We depend upon God in all things. He is our Creator and also our Preserver. We could not live a single moment without his aid. As we are composed of body and soul our wants are twofold, we have requirements for the body and others for the soul. We stand in need of food, shelter and clothing for body. All, rich and poor alike, must petition God for these, for each one stands in God’s hand. God can cast the rich man down like Job, and free the poor man from all want. The word bread includes all necessities of life. “Give me neither beggary nor riches: give me only the necessaries of life” (Prov. xxx, 8).
That we are told to pray for our daily bread should remind us that we must not be too solicitous for the morrow. He who gives unto us to-day will also provide for us to-morrow if we humbly ask Him. We say: Our bread, because it is our duty to earn it in an honorable manner by industry and labor. “He who toils not, shall not eat.” We say also our bread, and not my bread, because we wish the poor who can not help themselves to have it as well as we ourselves, and we must share it with them as much as our means allow.
As our body requires nourishment, so does our soul. The food of the soul is the word of God, and the Bread of Life that came down from heaven. We must partake of this Bread of the soul by hearing the word of God, by reading and meditation, and by receiving the Sacraments.
Thus has Jesus in the four first petitions taught and commanded us to ask for everything that is necessary for the attainment of our last end. In the three remaining petitions He instructs us to pray for protection against all things which are obstacles to the attainment of that end.
II. In these three petitions we ask that everything may be averted that would hinder us from attaining our true goal, our salvation and the glorification of God.
1. This obstacle, however, is sin and its evil consequences and these three petitions have reference to sin and its evil consequences. We, like all men, are sinners, and in our sins we can not worship God properly, nor can we attain our salvation if God does not show mercy to us.
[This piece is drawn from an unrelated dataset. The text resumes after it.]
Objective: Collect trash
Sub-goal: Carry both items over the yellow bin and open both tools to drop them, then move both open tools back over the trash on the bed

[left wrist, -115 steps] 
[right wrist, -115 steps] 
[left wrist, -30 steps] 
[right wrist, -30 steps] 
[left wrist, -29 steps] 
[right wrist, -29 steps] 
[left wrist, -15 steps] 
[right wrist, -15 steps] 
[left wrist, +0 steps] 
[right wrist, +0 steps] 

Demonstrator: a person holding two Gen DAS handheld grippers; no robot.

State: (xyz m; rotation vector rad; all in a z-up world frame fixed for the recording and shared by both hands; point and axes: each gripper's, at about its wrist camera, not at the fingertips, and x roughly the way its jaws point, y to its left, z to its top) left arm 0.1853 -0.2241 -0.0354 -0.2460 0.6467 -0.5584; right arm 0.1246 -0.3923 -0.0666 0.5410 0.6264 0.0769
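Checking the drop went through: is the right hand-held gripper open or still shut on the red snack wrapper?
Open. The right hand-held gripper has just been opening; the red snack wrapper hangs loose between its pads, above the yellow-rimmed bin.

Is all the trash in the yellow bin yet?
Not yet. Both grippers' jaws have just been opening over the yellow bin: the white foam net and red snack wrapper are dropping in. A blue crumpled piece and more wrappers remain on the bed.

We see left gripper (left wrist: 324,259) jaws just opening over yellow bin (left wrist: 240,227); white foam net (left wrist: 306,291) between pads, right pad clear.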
For this reason we humbly implore God in the fifth petition: “Forgive us our trespasses.” In these words we implore God to grant unto us and to our fellow men a sincerely contrite heart and to graciously forgive us our sins and the punishment due for them. As a condition of forgiveness, however, God exacts from us that we forgive those who have offended us, as fully as we desire that God forgive us. Therefore, we add: “As we forgive those who trespass against us.”
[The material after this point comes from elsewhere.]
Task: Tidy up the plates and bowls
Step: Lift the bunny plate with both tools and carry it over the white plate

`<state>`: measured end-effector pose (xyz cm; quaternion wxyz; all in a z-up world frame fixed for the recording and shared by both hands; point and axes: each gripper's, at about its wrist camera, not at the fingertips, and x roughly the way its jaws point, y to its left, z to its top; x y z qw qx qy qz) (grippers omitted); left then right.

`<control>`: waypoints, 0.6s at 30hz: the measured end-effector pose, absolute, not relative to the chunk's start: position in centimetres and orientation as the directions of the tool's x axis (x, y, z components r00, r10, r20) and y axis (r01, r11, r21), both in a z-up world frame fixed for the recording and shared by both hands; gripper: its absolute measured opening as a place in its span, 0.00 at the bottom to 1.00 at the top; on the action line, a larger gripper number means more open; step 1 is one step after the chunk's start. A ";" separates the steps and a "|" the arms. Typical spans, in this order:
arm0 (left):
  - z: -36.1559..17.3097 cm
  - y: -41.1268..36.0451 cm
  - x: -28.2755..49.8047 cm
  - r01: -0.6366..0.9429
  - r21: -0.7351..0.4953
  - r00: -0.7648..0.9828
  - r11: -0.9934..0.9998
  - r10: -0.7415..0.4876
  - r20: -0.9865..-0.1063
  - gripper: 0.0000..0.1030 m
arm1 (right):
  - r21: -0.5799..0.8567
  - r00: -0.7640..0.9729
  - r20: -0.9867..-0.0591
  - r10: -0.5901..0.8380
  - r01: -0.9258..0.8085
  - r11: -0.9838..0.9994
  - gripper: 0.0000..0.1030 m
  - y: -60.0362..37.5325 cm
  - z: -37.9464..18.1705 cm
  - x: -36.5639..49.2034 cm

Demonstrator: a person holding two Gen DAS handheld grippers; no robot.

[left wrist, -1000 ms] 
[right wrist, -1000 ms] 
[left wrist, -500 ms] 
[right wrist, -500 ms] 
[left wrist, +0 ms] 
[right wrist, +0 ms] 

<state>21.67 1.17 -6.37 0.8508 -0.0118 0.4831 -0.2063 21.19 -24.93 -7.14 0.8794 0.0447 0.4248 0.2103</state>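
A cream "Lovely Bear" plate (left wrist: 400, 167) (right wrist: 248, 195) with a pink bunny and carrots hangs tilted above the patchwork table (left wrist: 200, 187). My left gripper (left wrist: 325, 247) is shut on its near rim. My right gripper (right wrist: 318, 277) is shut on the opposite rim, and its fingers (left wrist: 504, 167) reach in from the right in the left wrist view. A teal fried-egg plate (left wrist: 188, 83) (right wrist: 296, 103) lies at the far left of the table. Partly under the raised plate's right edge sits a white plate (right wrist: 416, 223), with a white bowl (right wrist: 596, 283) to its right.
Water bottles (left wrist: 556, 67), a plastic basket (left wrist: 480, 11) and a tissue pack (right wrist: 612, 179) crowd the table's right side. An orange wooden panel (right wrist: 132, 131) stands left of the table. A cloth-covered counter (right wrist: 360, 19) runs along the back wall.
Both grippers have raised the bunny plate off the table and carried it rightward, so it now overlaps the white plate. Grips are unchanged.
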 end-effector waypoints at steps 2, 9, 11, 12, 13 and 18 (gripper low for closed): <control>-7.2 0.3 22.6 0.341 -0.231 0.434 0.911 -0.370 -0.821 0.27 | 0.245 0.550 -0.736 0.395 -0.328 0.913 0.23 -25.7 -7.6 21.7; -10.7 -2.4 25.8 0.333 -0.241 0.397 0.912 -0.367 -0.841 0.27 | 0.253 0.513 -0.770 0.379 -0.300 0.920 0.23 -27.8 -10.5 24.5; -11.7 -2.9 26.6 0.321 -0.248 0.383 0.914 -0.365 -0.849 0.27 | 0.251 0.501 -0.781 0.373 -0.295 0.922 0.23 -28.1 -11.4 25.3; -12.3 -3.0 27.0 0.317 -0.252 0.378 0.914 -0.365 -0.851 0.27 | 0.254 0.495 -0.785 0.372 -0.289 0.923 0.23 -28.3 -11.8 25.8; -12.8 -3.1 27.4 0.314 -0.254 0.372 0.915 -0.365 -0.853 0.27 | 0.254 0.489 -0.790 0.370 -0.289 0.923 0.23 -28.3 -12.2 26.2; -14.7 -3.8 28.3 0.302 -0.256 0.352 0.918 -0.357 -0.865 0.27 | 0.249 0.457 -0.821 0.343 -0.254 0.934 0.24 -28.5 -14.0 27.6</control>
2. In the sixth petition we implore God that He would graciously preserve us from falling into sin. “Lead us not into temptation.” With these words we urge God that He should keep from us temptation to sin, or, if through temptation He desires to try us, that He grant us abundant graces to conquer it. Temptations do not come from God, but from our own nature, from Satan and from the world. God permits them in His wisdom to try our love for Him, to preserve us in humility, and to strengthen us, to animate our zeal for virtue and to increase our merits. God will assist us in temptation if we are exposed to it without any fault of ours.